Hey everyone I have a question maybe some of you can help me out with… I picked up some salmon river OG yesterday And as I was checking out the buds I found 3 really great looking seeds in the batch. Now I have a decent amount of new seedlings just breaking through soil and id love to germ these seeds I found but I also don’t want to destroy my girls if the ones I found are not female. Is anyone familiar with the strain I found the seeds in? Its a pre-98 bubba kush Clone with a blue heron male just not so sure how to tell, I know some people have told me to plant them and I’ll be able to tell the difference sometime after the break soil… any suggestions, advice would be greatly appreciated


#2

Actually have found more than just 3 seeds and they all look great just wanted to know if anyone has even had this strain and found seeds in it… is there any other way to tell instead of waiting for them to break soil and having to wait and check them out… I recently put up a greenhouse and trying to have a really nice grow this summer and would be awesome if these seeds were female and could go in the GH with all my other girls


#3


#4

Thanks for that, I really appreciate it! I’ve searched so many questions and different ideas and never saw anything like that, very helpful though. Thank you :raised_hands:t3::raised_hands:t3::raised_hands:t3:


#5

Never seen anything like this. I think you might be able to see that seeds are viable or not if they are too malformed, but I really doubt you can tell the sex. The shape of the seed is controlled by the parent, which is always female! You are welcome to try, of course. Let us know how that works out for you.

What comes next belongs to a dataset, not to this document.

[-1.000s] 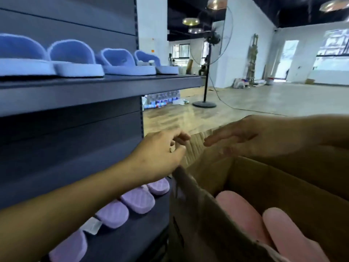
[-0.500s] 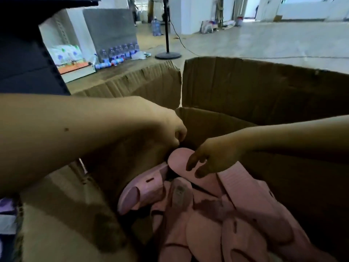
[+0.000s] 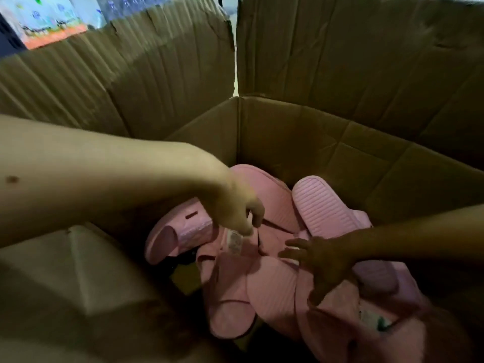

Most of us just buy feminized seeds or raise clones, then watch the flowers when they appear. It’s very easy to tell their sex then and you have plenty of time before males produce pollen. BTW, the correct term is “hermaphrodite”, not “morphodite”. And seeds can’t be hermaphroditic because they only have one pair of gender genes, either male or female. Female plants sometimes turn hermaphrodite because of stress like too much light during their dark period during flowering.